By the 18th century, indentured servants became less common. African slaves were trained in all necessary trades, so there was no demand for paid white labour. The Redlegs, in turn, were unwilling to work alongside the freed black population on the plantations. Therefore, most tried to emigrate to other European colonies whenever the opportunity arose, which reduced the white population to a small minority; and most of the white population that chose to stay eked out, at best, a subsistence living.
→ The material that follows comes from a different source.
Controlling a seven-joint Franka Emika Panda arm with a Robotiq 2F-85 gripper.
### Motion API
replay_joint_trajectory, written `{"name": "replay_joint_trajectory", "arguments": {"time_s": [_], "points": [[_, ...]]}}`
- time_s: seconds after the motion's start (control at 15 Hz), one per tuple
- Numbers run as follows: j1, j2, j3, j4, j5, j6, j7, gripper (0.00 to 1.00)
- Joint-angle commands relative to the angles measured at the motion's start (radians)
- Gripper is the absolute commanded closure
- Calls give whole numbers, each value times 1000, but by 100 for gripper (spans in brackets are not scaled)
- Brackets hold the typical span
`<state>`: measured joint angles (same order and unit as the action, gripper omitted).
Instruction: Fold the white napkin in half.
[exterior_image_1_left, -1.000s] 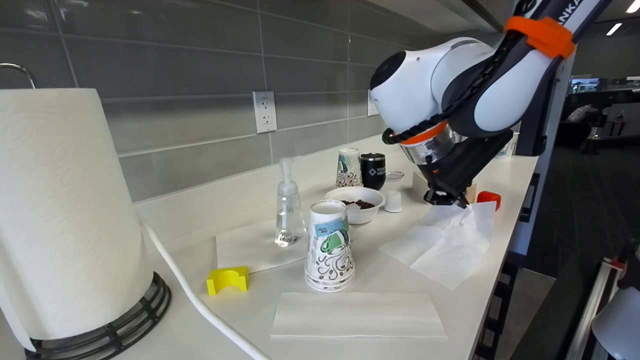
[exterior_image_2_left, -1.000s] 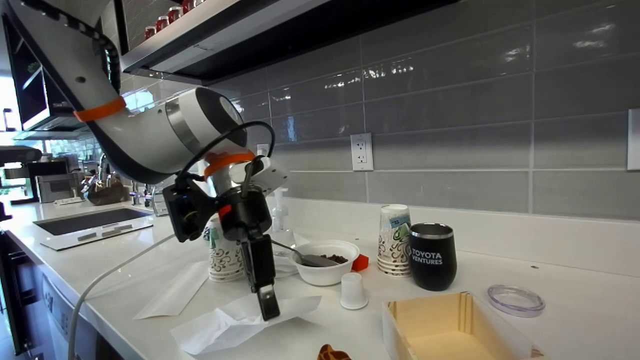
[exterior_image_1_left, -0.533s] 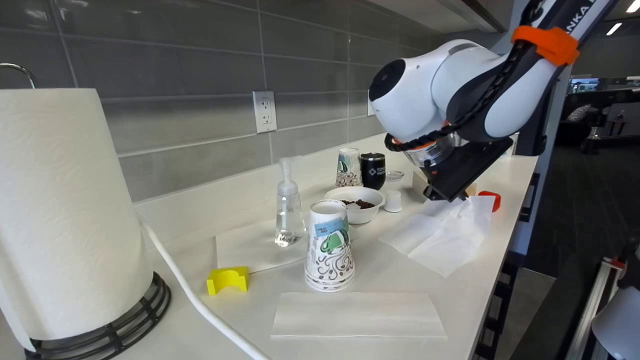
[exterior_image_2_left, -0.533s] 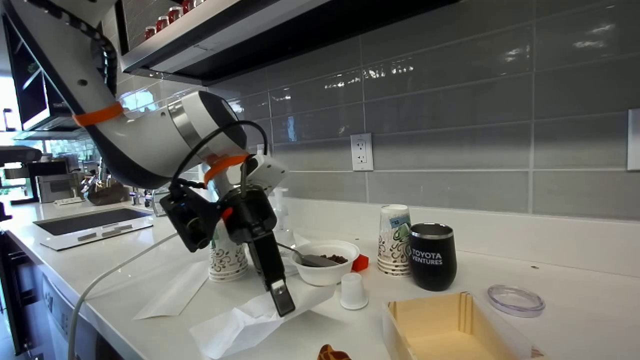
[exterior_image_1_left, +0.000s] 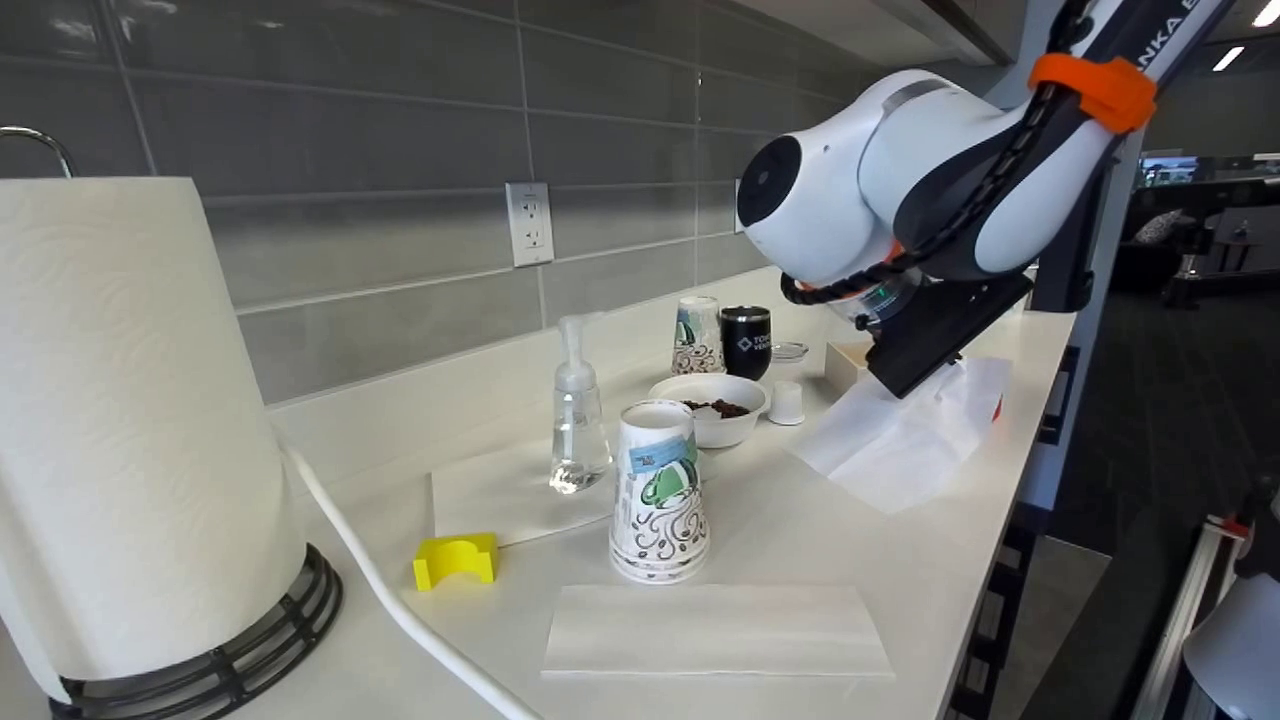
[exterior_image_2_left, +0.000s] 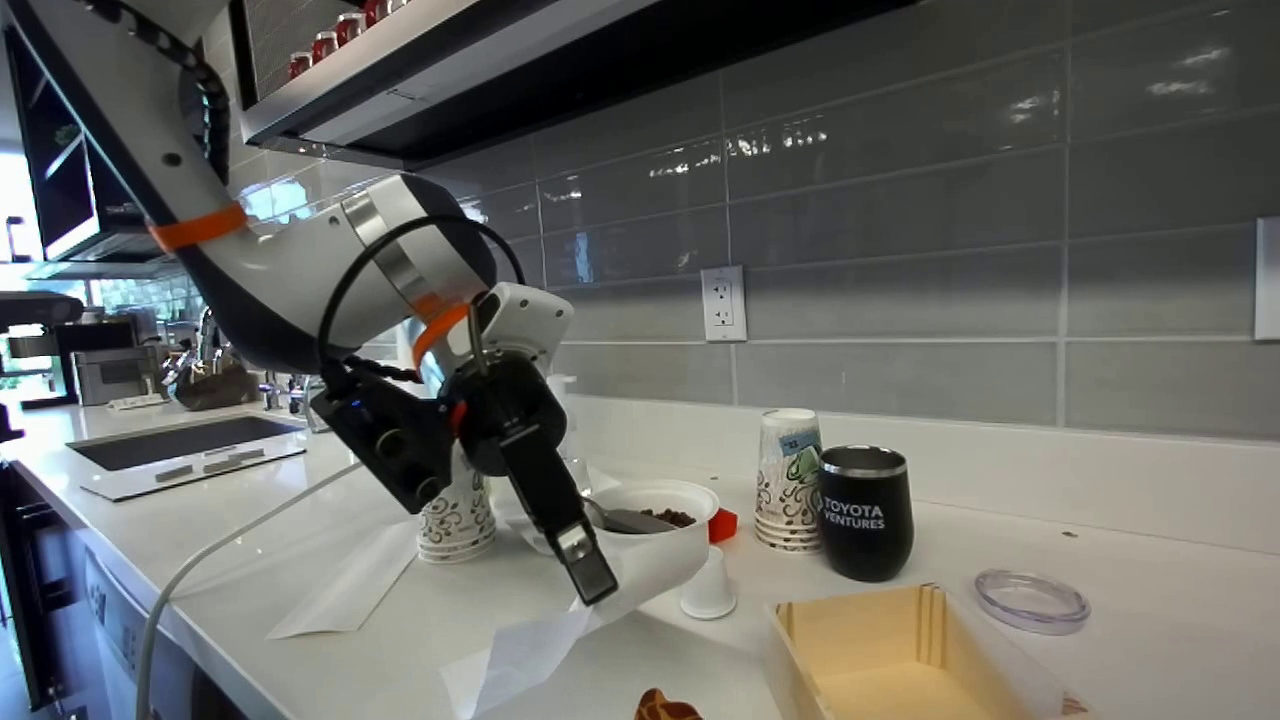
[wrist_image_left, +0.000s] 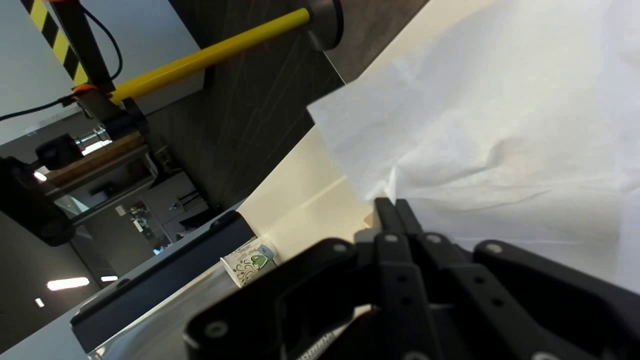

The Redleg descendants of indentured servants today are extremely poor, almost all living in shacks in the countryside.

Because of the deplorable conditions under which the Redlegs lived, a campaign was initiated in the mid-19th century to move portions of the population to other islands which would be more economically hospitable. The relocation process succeeded, and a distinct community of Redleg descendants live in the Dorsetshire Hill District on St. Vincent as well as on the islands of Grenada around Mt. Moritz and Bequia.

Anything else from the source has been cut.